Scientists discover Cthulhu sea cucumber that terrorised oceans 430 million years ago

James Marshall
April 10, 2019

This is a reconstruction of Sollasina cthulhu.

Cthulhu is calling from the ancient depths - and this time, researchers are only too happy to speak its name.

The "exceptionally preserved" remains, which were dug up by British palaeontologists, enabled experts from the United Kingdom and U.S. to create an accurate 3D computer reconstruction of the ancient monstrosity.
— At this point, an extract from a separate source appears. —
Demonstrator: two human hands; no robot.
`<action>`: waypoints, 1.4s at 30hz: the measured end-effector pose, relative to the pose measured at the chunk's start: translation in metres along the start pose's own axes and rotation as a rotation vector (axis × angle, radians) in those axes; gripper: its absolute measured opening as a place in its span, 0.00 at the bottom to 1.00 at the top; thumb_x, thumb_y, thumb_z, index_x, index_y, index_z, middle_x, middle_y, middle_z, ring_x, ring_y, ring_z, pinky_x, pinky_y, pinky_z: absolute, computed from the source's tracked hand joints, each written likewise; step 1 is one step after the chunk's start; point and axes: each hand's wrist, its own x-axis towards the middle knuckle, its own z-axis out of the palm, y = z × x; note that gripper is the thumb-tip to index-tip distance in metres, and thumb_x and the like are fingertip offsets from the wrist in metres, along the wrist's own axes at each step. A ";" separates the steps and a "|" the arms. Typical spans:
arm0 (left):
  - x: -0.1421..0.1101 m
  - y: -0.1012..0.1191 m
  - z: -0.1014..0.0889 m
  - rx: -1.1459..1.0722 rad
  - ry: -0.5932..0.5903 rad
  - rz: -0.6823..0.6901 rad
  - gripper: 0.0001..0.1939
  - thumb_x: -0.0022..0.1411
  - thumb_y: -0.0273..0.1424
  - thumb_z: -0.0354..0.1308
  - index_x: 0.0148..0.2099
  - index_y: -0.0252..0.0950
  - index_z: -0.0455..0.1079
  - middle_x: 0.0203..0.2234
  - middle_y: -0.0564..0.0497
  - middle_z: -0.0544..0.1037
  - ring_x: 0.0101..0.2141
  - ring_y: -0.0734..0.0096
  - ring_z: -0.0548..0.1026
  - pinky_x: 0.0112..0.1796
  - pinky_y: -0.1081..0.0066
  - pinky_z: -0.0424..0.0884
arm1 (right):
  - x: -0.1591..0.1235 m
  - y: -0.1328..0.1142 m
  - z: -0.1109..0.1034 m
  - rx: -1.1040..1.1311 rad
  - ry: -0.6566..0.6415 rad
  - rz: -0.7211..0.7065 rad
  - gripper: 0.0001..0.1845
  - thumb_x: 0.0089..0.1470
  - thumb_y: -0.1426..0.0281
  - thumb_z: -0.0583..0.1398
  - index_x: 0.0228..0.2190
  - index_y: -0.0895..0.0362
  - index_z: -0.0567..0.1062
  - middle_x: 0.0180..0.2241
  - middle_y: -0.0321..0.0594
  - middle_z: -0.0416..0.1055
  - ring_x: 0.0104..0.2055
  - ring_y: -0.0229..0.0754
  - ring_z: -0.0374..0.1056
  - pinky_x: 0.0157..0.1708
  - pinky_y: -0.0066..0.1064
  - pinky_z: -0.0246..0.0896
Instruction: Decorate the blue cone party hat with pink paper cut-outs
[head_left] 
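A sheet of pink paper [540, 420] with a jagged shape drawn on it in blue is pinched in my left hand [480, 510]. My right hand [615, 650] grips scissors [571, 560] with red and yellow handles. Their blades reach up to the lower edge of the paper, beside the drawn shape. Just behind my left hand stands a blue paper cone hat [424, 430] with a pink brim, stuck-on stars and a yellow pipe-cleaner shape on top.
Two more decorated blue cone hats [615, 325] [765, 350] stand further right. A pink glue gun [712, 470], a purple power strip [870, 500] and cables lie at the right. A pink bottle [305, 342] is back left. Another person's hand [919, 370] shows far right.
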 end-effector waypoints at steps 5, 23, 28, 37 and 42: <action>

The weird creature has been named "Sollasina Cthulhu" by excited boffins who claim its flailing tentacles resemble horror writer H.P. Lovecraft's most infamous beast. The creature was small, about the size of a large spider. It represents one of many important finds recovered from the Herefordshire fossil site in the United Kingdom, which is famous for preserving both the soft as well as the hard parts of fossils. "This new species belongs to an extinct group called the ophiocistioids. With the aid of high-resolution physical-optical tomography, we describe the species in 3D, revealing internal elements of the water vascular system that were previously unknown in this group and, indeed, in almost all fossil echinoderms". The results showed that Sollasina and its relatives are most closely related to sea cucumbers, rather than sea urchins, shedding new light on the evolutionary history of the group. "This involved painstakingly grinding away the fossil, a few hundredths of a millimeter as a time, taking photographs of each exposed surface with a digital camera. This allowed us to build up a dataset of hundreds of "slices" through the fossil, which were then digitally reconstructed as a "virtual fossil" on a computer".

The creature had multiple "tube feet" tentacles that it used to crawl over the seafloor and capture food, according to the research team. "The tube feet of living echinoderms are naked, but in the ophiocistioids they were plated".

There are over 1,250 species of sea cucumbers that can be found in oceans throughout the world.

The researchers said Sollasina's existence demonstrates that the sea cucumber skeleton was modified gradually during the assembly of its body plan.

The discovery was made by a team of worldwide palaeontologists, led by the Oxford University Museum of Natural History, using a fossil discovered in a site in Herefordshire, UK.

Founded in 1860 as the centre for scientific study at the University of Oxford, the Museum of Natural History now holds the University's internationally significant collections of entomological, geological and zoological specimens.

In 2015, the Museum was a Finalist in the Art Fund Prize for Museum of the Year.